_TASK OBJECTIVE:_ Transcribe the full listing exactly, and drop every picture.

_COLLECTED DATA:_
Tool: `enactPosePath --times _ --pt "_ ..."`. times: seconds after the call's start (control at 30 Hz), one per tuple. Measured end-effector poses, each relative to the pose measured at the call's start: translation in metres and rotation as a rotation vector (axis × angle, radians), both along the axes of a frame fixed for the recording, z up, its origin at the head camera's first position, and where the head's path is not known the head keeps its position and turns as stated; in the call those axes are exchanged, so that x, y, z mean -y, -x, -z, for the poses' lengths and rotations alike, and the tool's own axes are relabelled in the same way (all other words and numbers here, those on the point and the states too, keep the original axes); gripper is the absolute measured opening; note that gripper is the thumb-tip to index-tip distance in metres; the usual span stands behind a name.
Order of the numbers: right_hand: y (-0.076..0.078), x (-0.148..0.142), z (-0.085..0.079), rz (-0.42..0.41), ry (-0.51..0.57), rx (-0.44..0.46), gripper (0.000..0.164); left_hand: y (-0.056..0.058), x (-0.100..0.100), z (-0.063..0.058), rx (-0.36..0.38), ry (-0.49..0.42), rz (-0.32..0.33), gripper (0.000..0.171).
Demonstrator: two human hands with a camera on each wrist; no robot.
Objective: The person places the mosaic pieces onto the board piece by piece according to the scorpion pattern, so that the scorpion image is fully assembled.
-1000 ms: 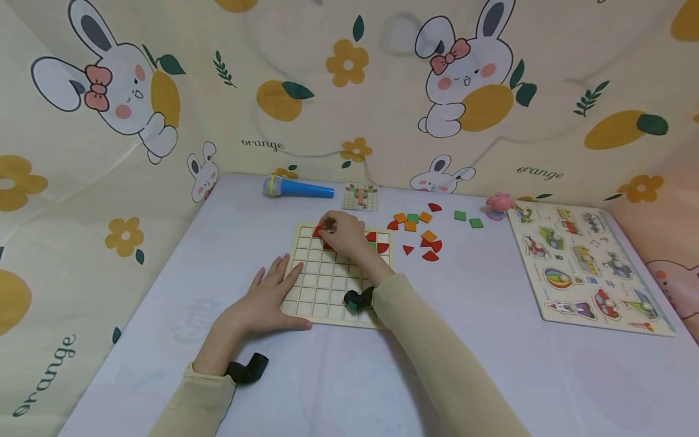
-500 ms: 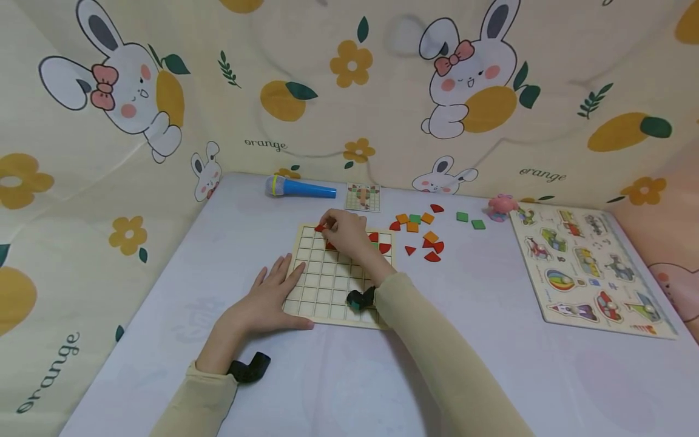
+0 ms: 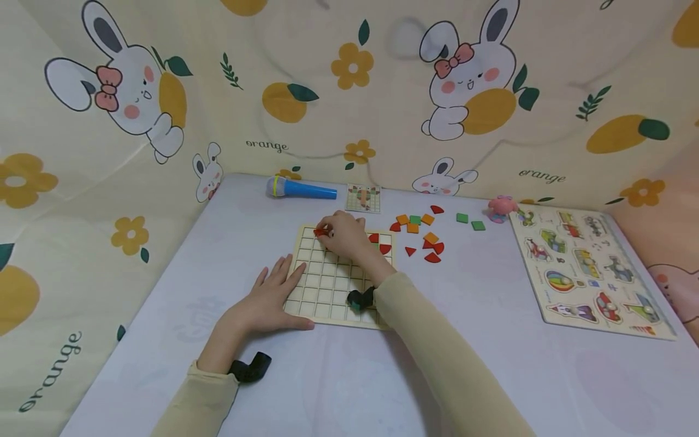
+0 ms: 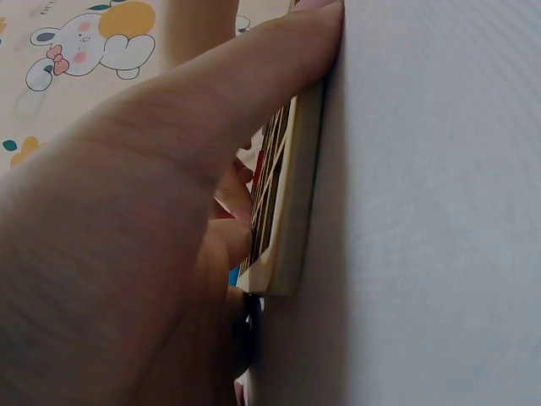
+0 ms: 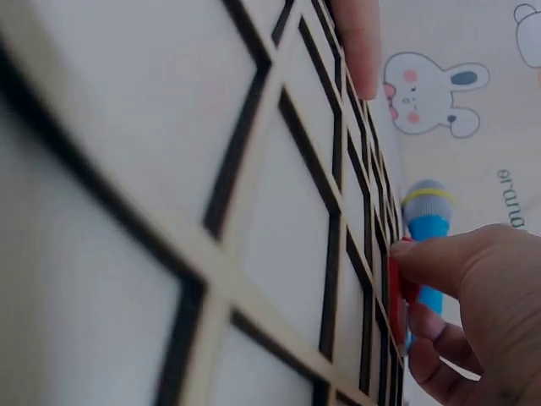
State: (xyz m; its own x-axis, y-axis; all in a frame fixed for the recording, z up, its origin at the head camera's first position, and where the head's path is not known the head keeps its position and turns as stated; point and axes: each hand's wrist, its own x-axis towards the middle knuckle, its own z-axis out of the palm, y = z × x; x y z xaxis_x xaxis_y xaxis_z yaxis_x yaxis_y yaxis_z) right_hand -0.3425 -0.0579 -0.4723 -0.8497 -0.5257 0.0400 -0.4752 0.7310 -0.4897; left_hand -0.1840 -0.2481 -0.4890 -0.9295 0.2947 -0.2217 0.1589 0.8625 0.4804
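My right hand (image 3: 346, 235) pinches a small red piece (image 3: 321, 232) between thumb and fingers at the far left corner of a wooden grid board (image 3: 326, 294). In the right wrist view the thumb presses against red (image 5: 409, 288) right by the grid bars; the piece's full shape is hidden. My left hand (image 3: 266, 305) lies spread at the board's left side, fingertips on its edge and thumb along the near edge. In the left wrist view the thumb (image 4: 279, 51) crosses the board's rim. Red quarter-round pieces (image 3: 384, 249) sit in cells at the far right of the board.
Right of the board lie loose orange squares (image 3: 412, 228), green squares (image 3: 478, 226) and red pieces (image 3: 432, 258). Behind it are a blue toy microphone (image 3: 306, 190) and a pattern card (image 3: 363, 198). A pink toy (image 3: 501, 207) stands beside a picture puzzle board (image 3: 590, 273).
The red piece has tilted and shifted slightly in my right fingers, rising a little and then coming back down. My left hand keeps its place on the board.
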Motion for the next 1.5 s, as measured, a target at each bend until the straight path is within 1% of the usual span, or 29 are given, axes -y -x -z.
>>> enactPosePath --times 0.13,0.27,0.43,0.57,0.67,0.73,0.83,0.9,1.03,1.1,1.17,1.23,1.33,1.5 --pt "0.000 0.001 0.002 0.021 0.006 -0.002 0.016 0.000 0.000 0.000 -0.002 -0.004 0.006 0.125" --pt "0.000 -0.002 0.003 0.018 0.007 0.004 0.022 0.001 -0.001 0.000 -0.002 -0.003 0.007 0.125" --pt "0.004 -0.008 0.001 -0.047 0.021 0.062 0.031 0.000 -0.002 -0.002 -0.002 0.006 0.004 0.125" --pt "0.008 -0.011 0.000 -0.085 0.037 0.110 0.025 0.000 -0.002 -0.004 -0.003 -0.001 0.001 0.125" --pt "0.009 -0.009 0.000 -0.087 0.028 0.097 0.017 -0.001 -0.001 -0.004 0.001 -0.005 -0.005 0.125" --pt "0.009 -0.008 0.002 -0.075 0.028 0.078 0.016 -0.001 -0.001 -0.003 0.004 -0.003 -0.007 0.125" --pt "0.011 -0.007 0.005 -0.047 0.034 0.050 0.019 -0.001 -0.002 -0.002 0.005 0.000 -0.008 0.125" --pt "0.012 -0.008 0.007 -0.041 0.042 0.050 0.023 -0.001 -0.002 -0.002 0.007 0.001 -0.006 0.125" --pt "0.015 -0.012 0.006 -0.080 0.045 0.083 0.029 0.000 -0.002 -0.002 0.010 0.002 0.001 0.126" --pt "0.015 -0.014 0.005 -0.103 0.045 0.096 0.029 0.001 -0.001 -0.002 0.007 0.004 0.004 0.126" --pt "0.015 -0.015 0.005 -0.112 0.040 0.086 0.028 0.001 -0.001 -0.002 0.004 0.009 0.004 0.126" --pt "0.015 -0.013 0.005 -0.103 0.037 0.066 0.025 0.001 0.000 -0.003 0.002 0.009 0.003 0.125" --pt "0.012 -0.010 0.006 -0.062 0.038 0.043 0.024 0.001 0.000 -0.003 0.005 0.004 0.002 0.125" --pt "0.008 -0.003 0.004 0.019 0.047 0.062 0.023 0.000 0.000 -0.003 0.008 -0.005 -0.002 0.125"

_RESULT:_
Tool: `enactPosePath --times _ --pt "_ ..."`. times: seconds after the call's start (control at 30 Hz), one per tuple. Measured end-effector poses, each relative to the pose measured at the call's start: translation in metres and rotation as a rotation vector (axis × angle, radians), both along the axes of a frame fixed for the recording, z up, its origin at the head camera's first position, and where the head's path is not known the head keeps its position and turns as stated; in the call those axes are exchanged, so that x, y, z mean -y, -x, -z, for the poses' lengths and rotations alike, and the tool's own axes are relabelled in the same way (all other words and numbers here, those on the point and the states too, keep the original axes); gripper is the absolute measured opening; note that gripper is the thumb-tip to index-tip distance in metres; the usual span stands behind a name.
Order of the numbers: right_hand: y (-0.076..0.078), x (-0.148..0.142), z (-0.085..0.079), rz (-0.42..0.41), ry (-0.51..0.57), rx (-0.44..0.46), gripper (0.000..0.164); left_hand: y (-0.056..0.058), x (-0.100..0.100), z (-0.063..0.058), rx (-0.36..0.38), ry (-0.49..0.42), rz (-0.32..0.33), gripper (0.000..0.171).
Demonstrator: two human hands with a camera on each wrist; no robot.
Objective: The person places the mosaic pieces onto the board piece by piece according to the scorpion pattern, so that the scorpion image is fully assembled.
-1000 ms: 
-500 ms: 
+0 ms: 
+0 ms: 
+0 ms: 
State: (xyz m; its own x-axis, y-axis; all in a frame fixed for the recording, z up, its origin at the head camera's first position, and where the head's path is not known the head keeps its position and turns as stated; point and axes: each hand's wrist, its own x-axis towards the middle knuckle, its own z-axis out of the palm, y = z × x; x y z xaxis_x xaxis_y xaxis_z yaxis_x yaxis_y yaxis_z) right_hand -0.3425 -0.0579 -0.4723 -0.8497 -0.5257 0.0400 -0.4752 0.7310 -0.4897; left_hand -0.1840 -0.2481 -0.4890 -0.9295 0.2947 -0.2217 0.1589 0.8625 0.4804
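My right hand (image 3: 346, 235) pinches a small red piece (image 3: 321, 232) between thumb and fingers at the far left corner of a wooden grid board (image 3: 326, 294). In the right wrist view the thumb presses against red (image 5: 409, 288) right by the grid bars; the piece's full shape is hidden. My left hand (image 3: 266, 305) lies spread at the board's left side, fingertips on its edge and thumb along the near edge. In the left wrist view the thumb (image 4: 279, 51) crosses the board's rim. Red quarter-round pieces (image 3: 384, 249) sit in cells at the far right of the board.
Right of the board lie loose orange squares (image 3: 412, 228), green squares (image 3: 478, 226) and red pieces (image 3: 432, 258). Behind it are a blue toy microphone (image 3: 306, 190) and a pattern card (image 3: 363, 198). A pink toy (image 3: 501, 207) stands beside a picture puzzle board (image 3: 590, 273).
The red piece has tilted and shifted slightly in my right fingers, rising a little and then coming back down. My left hand keeps its place on the board.
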Motion for the next 1.5 s, as measured, a target at each bend until the straight path is within 1% of the usual span, or 29 are given, axes -y -x -z.
>>> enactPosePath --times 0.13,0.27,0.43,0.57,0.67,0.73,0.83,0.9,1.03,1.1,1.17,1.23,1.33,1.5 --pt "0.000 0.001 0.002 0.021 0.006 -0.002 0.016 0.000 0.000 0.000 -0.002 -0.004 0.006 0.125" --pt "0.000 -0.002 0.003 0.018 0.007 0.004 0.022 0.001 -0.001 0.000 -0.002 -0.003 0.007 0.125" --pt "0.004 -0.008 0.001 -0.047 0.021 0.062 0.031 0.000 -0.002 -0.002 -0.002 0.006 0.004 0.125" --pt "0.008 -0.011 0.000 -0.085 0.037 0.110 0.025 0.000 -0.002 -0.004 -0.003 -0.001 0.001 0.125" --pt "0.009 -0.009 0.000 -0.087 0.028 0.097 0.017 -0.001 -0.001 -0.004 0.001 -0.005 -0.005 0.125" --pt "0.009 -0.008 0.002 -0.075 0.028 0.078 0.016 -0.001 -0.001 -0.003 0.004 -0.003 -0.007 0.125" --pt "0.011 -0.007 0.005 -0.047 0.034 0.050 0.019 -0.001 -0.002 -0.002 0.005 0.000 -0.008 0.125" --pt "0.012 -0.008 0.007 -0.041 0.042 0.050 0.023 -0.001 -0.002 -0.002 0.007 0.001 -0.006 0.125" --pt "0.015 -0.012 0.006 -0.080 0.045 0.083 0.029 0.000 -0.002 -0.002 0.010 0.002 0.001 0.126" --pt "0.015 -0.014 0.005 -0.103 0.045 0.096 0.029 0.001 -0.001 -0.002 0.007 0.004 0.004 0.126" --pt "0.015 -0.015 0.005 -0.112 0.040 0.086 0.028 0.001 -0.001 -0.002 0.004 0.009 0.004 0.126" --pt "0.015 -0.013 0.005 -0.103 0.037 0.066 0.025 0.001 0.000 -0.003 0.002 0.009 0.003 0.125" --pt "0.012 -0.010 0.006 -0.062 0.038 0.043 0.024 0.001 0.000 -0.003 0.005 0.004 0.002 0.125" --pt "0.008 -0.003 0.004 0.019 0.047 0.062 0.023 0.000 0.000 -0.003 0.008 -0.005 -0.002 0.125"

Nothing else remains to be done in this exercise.